TASK TO COMPLETE
Output each entry that follows exactly. Images stay out.

BEGIN THE DATA

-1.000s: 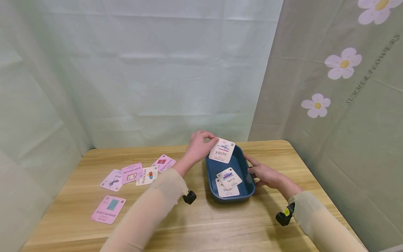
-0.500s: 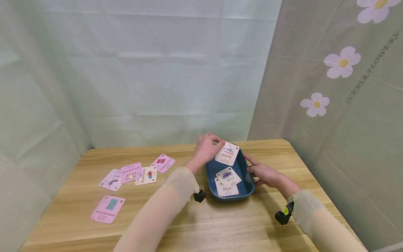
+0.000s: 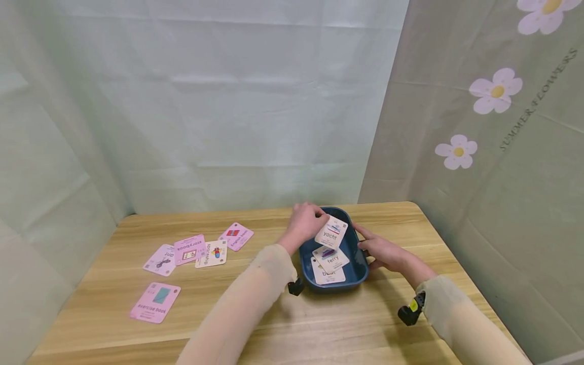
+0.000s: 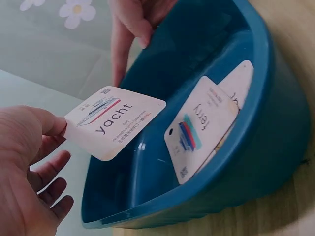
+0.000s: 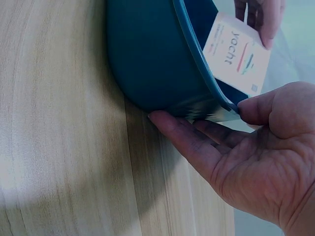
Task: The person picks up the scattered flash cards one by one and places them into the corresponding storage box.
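Observation:
My left hand (image 3: 304, 223) pinches the corner of a white "yacht" word card (image 4: 118, 123) between thumb and fingers, the other fingers spread loosely below. The card is held tilted over a dark blue plastic tub (image 3: 335, 289). Inside the tub lie a "ferry" card (image 4: 197, 128) and, partly beneath it, another boat-picture card (image 3: 326, 278). In the head view the yacht card overlaps the ferry card's top edge. My right hand (image 5: 266, 152) holds the tub's right side, thumb at the rim and fingers against the outer wall.
Left on the wooden table (image 3: 292, 324) lie an "ant" card (image 3: 161, 261), a "storybook" card (image 3: 189, 248) overlapping a "spaceship" card (image 3: 212, 254), an "English book" card (image 3: 236, 236) and an "exercise book" card (image 3: 155, 303). Pale curtains (image 3: 255, 126) hang behind.
My left hand has carried the yacht card right and toward me, from the tub's far left rim to over its middle, near the ferry card. My right hand stays at the tub.

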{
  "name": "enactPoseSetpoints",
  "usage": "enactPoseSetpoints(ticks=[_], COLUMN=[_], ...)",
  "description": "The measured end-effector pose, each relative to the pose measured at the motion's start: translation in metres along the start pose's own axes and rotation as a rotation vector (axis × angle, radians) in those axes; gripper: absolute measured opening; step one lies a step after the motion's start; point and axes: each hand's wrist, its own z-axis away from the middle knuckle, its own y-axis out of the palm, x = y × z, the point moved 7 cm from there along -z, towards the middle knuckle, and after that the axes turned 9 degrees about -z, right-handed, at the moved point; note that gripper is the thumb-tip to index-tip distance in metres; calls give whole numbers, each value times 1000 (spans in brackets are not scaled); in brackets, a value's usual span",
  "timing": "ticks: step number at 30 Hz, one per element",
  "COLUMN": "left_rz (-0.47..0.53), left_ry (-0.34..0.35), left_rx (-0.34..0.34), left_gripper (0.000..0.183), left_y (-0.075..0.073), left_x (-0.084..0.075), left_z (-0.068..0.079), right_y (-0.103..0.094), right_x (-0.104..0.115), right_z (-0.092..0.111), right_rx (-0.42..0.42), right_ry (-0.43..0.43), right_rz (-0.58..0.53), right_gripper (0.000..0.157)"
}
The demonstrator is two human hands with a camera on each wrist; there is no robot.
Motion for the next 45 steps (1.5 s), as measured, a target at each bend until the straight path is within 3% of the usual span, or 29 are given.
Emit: enactPoseSetpoints(ticks=[11, 21, 31, 39, 45], left_rz=[-59, -97, -147, -251, -270], left_ry=[-10, -74, -82, -51, -31], left_rx=[19, 38, 48, 48, 55], left_gripper=[26, 26, 25, 25, 30], left_y=[17, 28, 28, 28, 28], left_x=[4, 8, 7, 4, 3], left_z=[-2, -5, -5, -5, -4], right_y=[0, 0, 0, 0, 0], right_x=[1, 1, 2, 2, 1], right_z=[1, 1, 2, 1, 1], right_rx=[-5, -9, -17, -8, -12], right_ry=[3, 6, 1, -5, -4], right_rz=[7, 18, 23, 22, 33], right_gripper=[60, 60, 60, 59, 58])
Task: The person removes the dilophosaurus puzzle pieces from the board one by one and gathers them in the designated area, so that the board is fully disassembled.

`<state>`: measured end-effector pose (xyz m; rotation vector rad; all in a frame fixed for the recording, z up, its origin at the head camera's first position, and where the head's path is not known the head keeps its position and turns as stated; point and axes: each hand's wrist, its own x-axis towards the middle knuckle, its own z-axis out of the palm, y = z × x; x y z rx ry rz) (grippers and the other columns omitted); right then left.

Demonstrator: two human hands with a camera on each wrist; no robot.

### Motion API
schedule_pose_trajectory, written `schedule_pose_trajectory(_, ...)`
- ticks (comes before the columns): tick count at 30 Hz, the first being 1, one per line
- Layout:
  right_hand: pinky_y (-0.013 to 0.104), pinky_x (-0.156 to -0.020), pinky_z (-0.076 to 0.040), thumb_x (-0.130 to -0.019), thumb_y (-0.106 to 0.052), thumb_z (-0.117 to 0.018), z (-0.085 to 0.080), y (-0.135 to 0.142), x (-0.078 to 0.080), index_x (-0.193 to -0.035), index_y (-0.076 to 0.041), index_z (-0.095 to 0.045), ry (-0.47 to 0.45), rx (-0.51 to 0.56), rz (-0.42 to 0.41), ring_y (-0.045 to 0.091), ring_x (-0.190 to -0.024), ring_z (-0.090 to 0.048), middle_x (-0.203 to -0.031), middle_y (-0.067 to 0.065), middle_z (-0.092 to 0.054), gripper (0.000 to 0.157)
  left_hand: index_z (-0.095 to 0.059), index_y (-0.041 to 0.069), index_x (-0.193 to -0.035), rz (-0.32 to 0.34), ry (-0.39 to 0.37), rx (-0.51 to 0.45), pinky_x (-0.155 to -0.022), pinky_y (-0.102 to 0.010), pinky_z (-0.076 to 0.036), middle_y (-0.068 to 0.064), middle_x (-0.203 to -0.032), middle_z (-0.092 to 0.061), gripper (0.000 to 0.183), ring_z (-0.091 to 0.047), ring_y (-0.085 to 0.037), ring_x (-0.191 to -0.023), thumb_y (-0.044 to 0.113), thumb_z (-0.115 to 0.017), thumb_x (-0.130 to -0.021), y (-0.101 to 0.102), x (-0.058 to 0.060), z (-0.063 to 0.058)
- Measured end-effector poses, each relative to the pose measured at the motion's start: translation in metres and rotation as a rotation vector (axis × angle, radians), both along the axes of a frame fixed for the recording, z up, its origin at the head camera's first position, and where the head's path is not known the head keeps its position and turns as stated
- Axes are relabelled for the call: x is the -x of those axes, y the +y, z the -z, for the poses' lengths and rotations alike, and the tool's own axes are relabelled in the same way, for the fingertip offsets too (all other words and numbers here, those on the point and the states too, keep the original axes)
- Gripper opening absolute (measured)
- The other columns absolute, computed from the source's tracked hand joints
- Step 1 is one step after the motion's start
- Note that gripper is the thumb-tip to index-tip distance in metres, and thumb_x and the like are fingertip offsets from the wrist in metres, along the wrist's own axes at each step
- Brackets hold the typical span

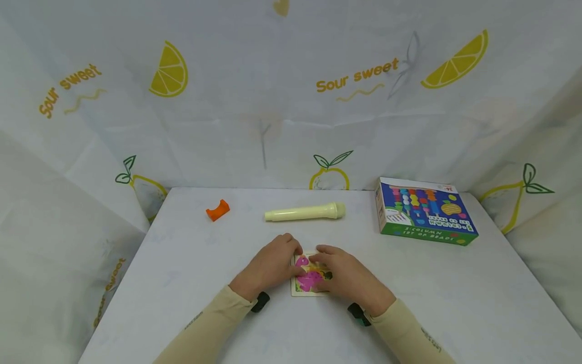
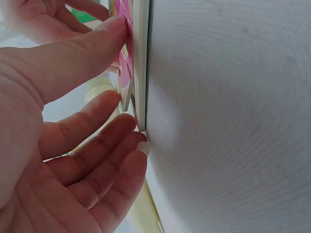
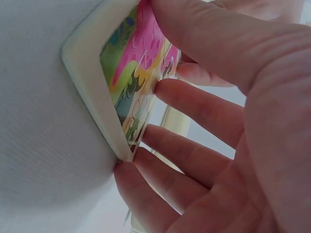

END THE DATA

TASK RESULT
-1.000s: 
-0.500s: 
+0.000s: 
+0.000s: 
+0.000s: 
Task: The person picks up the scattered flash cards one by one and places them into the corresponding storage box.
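Observation:
My left hand (image 3: 304, 223) pinches the corner of a white "yacht" word card (image 4: 118, 123) between thumb and fingers, the other fingers spread loosely below. The card is held tilted over a dark blue plastic tub (image 3: 335, 289). Inside the tub lie a "ferry" card (image 4: 197, 128) and, partly beneath it, another boat-picture card (image 3: 326, 278). In the head view the yacht card overlaps the ferry card's top edge. My right hand (image 5: 266, 152) holds the tub's right side, thumb at the rim and fingers against the outer wall.
Left on the wooden table (image 3: 292, 324) lie an "ant" card (image 3: 161, 261), a "storybook" card (image 3: 189, 248) overlapping a "spaceship" card (image 3: 212, 254), an "English book" card (image 3: 236, 236) and an "exercise book" card (image 3: 155, 303). Pale curtains (image 3: 255, 126) hang behind.
My left hand has carried the yacht card right and toward me, from the tub's far left rim to over its middle, near the ferry card. My right hand stays at the tub.
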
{
  "name": "enactPoseSetpoints",
  "usage": "enactPoseSetpoints(ticks=[_], COLUMN=[_], ...)",
  "description": "The measured end-effector pose, each relative to the pose measured at the motion's start: translation in metres along the start pose's own axes and rotation as a rotation vector (axis × angle, radians) in those axes; gripper: absolute measured opening; step one lies a step after the motion's start; point and axes: each hand's wrist, its own z-axis away from the middle knuckle, its own y-axis out of the palm, x = y × z, the point moved 7 cm from there along -z, towards the middle knuckle, and after that the axes turned 9 degrees about -z, right-handed, at the moved point; note that gripper is the thumb-tip to index-tip distance in metres; calls give whole numbers, each value times 1000 (spans in brackets are not scaled); in brackets, a value's usual span",
  "timing": "ticks: step number at 30 Hz, one per element",
  "COLUMN": "left_rz (-0.47..0.53), left_ry (-0.34..0.35), left_rx (-0.34..0.34), left_gripper (0.000..0.183), left_y (-0.075..0.073), left_x (-0.084..0.075), left_z (-0.068..0.079), right_y (-0.103..0.094), right_x (-0.104..0.115), right_z (-0.092..0.111), right_rx (-0.42..0.42), right_ry (-0.43..0.43), right_rz (-0.58..0.53), right_gripper (0.000..0.157)"
}
The demonstrator is two human hands with a camera on each wrist; there is no robot.
Motion for the next 45 steps (1.5 s), as measured, a target at each bend until the straight path is within 3% of the usual span, or 29 are given.
Emit: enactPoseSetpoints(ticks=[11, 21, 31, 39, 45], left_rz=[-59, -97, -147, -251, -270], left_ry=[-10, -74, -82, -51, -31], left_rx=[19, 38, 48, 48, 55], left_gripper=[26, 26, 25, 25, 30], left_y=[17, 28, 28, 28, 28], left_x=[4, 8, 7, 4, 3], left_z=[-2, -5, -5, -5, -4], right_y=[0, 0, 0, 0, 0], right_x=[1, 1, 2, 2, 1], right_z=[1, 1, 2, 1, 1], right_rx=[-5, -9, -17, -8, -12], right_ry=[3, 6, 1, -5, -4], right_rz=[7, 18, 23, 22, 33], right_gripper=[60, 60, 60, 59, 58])
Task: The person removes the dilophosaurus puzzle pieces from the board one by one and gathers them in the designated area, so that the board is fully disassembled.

`<state>`: measured end-effector pose (xyz m; rotation vector rad; all in a frame fixed for the recording, z up, its origin at the head camera's first position, and where the head's path is not known the head keeps its position and turns as stated; point and axes: each hand's wrist, its own x-axis towards the middle knuckle, its own z-axis out of the palm, y = z × x; x y z rx ry rz) (grippers and the other columns omitted); right then left.

Demonstrator: two human hands with a camera on each wrist; no robot.

### Motion API
schedule_pose_trajectory, written `schedule_pose_trajectory(_, ...)`
- ticks (comes before the columns): tick count at 30 Hz, the first being 1, one per line
- Layout:
  right_hand: pinky_y (-0.013 to 0.104), pinky_x (-0.156 to -0.020), pinky_z (-0.076 to 0.040), thumb_x (-0.130 to -0.019), thumb_y (-0.106 to 0.052), thumb_z (-0.117 to 0.018), z (-0.085 to 0.080), y (-0.135 to 0.142), x (-0.078 to 0.080), index_x (-0.193 to -0.035), index_y (-0.076 to 0.041), index_z (-0.095 to 0.045), ry (-0.47 to 0.45), rx (-0.51 to 0.56), rz (-0.42 to 0.41), ring_y (-0.045 to 0.091), ring_x (-0.190 to -0.024), ring_z (-0.090 to 0.048), middle_x (-0.203 to -0.031), middle_y (-0.067 to 0.065), middle_z (-0.092 to 0.054), gripper (0.000 to 0.157)
  left_hand: index_z (-0.095 to 0.059), index_y (-0.041 to 0.069), index_x (-0.193 to -0.035), rz (-0.32 to 0.34), ry (-0.39 to 0.37), rx (-0.51 to 0.45), pinky_x (-0.155 to -0.022), pinky_y (-0.102 to 0.010), pinky_z (-0.076 to 0.036), middle_y (-0.068 to 0.064), middle_x (-0.203 to -0.032), middle_z (-0.092 to 0.061), gripper (0.000 to 0.183), ring_z (-0.091 to 0.047), ring_y (-0.085 to 0.037), ring_x (-0.191 to -0.023), thumb_y (-0.044 to 0.113), thumb_z (-0.115 to 0.017), thumb_x (-0.130 to -0.021), y (-0.101 to 0.102), x (-0.058 to 0.060), z (-0.063 to 0.058)
- Measured end-effector poses, each relative to the pose measured at the motion's start: translation in metres and rotation as a rotation vector (axis × angle, radians), both along the axes of a frame fixed for the recording, z up, its origin at the head camera's first position, and where the head's path is not known the head keeps its position and turns as stated
- Axes are relabelled for the call: x is the -x of those axes, y the +y, z the -z, for the poses' lengths and rotations alike, and the tool's own axes are relabelled in the same way, for the fingertip offsets too (all other words and numbers here, those on the point and the states too, keep the original axes)
- Gripper opening absolute (measured)
- The other columns absolute, computed from the source's tracked hand joints
- Step 1 is one step after the motion's start
- Note that gripper is the thumb-tip to index-tip distance in metres, and thumb_x and the like are fingertip offsets from the wrist in metres, along the wrist's own axes at each step
- Brackets hold the typical span

This concludes the output for the exercise.